I am currently running Unraid 6.12.6

 

Right now I am sitting with the array stopped so the issue doesn't progess any further.  In the past I would perform a new config, reassign the drives and it will run for a short time before the disk goes bad and becomes unmountable.  At that point I would run the built-in File System Check took, which would tell me that something is corrupted and it tries to rebuild it. (Sorry I forget what gets corrupted in the file system, probably one of the nodes.)  At that point I would pull the drive replace it with a new one and everything will work again until next month.

 

Initially I thought it might have been the drives, and just kept replacing them with new drives.  But then it started happening with the new drives as well.  So I turned my attention to the HBA.  My parity and cache plug directly into the motherboard SATA ports.

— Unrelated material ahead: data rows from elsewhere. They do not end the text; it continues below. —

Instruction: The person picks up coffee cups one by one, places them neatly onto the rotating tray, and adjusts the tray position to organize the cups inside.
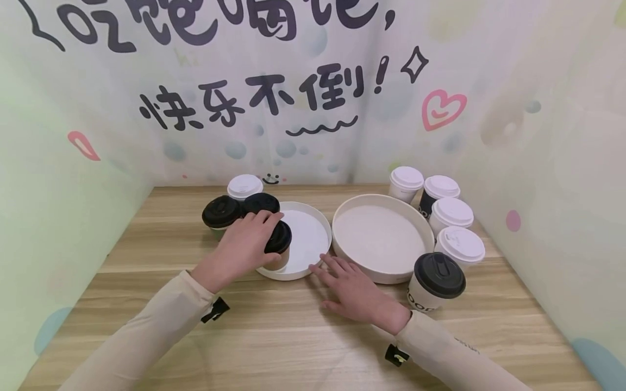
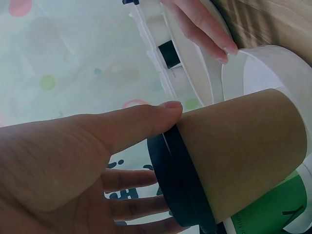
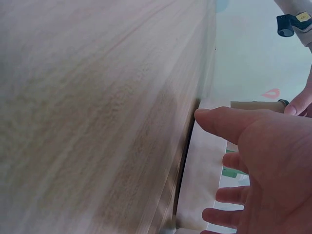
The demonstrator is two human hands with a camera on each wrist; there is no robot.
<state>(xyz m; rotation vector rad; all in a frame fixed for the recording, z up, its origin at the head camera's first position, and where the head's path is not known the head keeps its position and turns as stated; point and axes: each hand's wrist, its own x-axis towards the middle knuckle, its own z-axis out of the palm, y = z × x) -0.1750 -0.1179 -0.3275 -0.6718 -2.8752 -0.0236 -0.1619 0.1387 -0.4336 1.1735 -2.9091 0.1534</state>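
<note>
A brown paper cup with a black lid (image 1: 280, 238) is gripped by my left hand (image 1: 244, 241), over the left part of the smaller white round tray (image 1: 313, 239). In the left wrist view the thumb lies at the lid's edge, and the other fingers are on the far side of the lid. The cup's brown wall (image 2: 243, 151) is bare, with a green-marked cup (image 2: 273, 207) behind it. My right hand (image 1: 354, 290) has its fingers spread loosely, fingertips right at the tray's front right rim. The right wrist view shows the tray's outer wall (image 3: 202, 170) beside the thumb.
Two other black-lidded cups (image 1: 221, 212) and a white-lidded cup (image 1: 244, 186) stand behind the left hand. A larger cream round tray (image 1: 381, 236) sits on the right. Several white-lidded cups (image 1: 452, 212) line its right side, with a black-lidded white cup (image 1: 437, 279) in front.
</note>
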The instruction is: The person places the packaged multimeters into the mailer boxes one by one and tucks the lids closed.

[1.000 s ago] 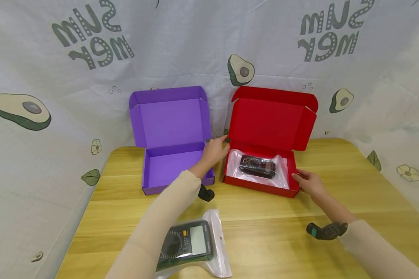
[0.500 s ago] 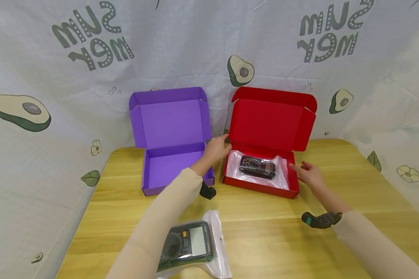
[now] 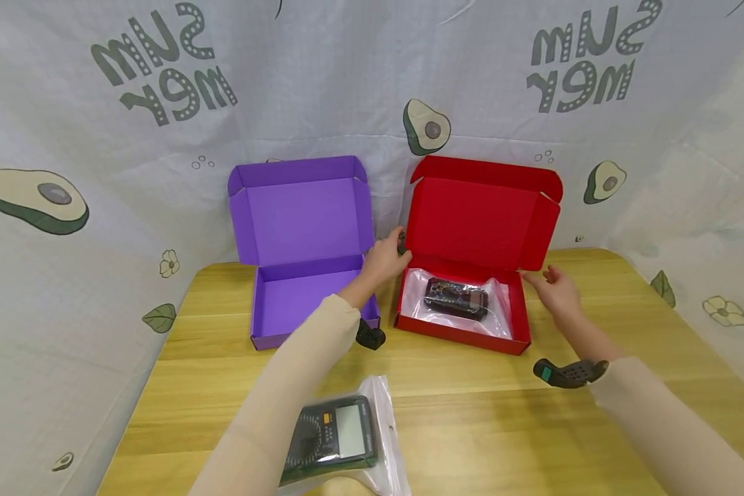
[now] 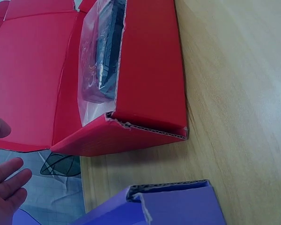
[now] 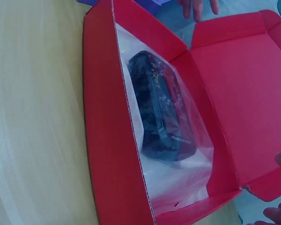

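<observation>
A red cardboard box stands with its lid raised; inside lies a dark multimeter in a clear plastic bag. My left hand is at the box's left side by the lid hinge, thumb and fingers apart. The left wrist view shows the fingers loosely spread and gripping nothing. At the opposite side my right hand has its fingertips near the back right corner, where lid meets box. Only parts of its fingers show in the right wrist view; whether they touch the red cardboard I cannot tell.
Left of the red box is a purple box, also with its lid up. A second bagged multimeter lies at the table's front, partly under my left sleeve. Behind the wooden table hangs a printed cloth.
My right hand has slid back along the red box's right side, from near its front corner to the lid hinge. The left hand has shifted slightly upward beside the lid.
</observation>
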`<move>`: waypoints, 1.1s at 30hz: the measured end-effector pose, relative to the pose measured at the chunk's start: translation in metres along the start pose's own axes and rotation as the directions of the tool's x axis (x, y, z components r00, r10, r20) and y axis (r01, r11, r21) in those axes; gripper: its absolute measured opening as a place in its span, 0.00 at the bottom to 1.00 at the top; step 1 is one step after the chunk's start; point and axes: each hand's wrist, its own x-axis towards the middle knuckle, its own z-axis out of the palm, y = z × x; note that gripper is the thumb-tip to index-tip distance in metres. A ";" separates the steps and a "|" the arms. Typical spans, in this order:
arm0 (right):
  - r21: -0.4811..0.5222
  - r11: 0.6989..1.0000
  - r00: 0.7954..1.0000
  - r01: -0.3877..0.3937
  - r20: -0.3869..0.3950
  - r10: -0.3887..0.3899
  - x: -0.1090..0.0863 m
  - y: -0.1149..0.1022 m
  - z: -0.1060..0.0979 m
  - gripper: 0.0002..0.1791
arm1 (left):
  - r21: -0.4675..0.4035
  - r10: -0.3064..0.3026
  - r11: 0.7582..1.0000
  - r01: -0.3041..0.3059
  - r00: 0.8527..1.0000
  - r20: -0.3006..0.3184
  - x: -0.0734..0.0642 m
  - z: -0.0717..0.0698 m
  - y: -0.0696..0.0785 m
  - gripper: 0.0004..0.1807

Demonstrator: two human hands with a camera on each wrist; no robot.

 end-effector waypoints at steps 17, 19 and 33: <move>0.042 0.999 0.999 0.029 -0.016 -0.028 0.009 -0.009 -0.008 0.48 | -0.165 -0.032 0.985 0.044 0.997 0.075 0.014 -0.003 0.004 0.35; 0.056 0.998 0.999 0.039 -0.008 -0.038 0.010 -0.011 -0.009 0.49 | -0.187 -0.037 0.981 0.053 0.995 0.090 0.014 -0.005 0.004 0.36; 0.229 0.972 0.999 0.050 -0.008 -0.049 0.022 -0.027 -0.010 0.47 | -0.665 -0.125 0.727 0.173 0.985 0.120 0.077 0.041 -0.025 0.42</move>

My HBA supports 8 data drives (the other 2 are on the mobo).  I figured maybe the HBA was struggling so I replaced it.  I was able to get 1 parity check out of it before the issue returned.  Next I decided to run 2 HBA's and split the load across them, 4 drives each.  Again the issue returned.  At this point I thought maybe the temps in the case were too high (they were), So I added cooling fans on top of the HBA's which drastically reduced the temps.  The issue still occurred.

 

At this point I thought perhaps it was a power draw issue.  I have 4 data drives connected to a Silverston CP06 -E4 power splitter.  I have 4 drives on each splitter.  All together I am running 3 splitters.  I decided to add 2 more splitters for the data drives so there is only 2 drives per sliptter.  I also added another SATA power cable to my power supply so that I have more power connections to spread around.  Again none of these seemed to help.

 

I am not worried too much about data loss as I have backups, but it is getting to be a PITA having to restore backups every single month.  We're talking about 10-14 TB of data to restore every month.  

 

So at this point I am tired of banging my head against the wall and was hoping someone from this forum might have a suggestion or idea that I can try.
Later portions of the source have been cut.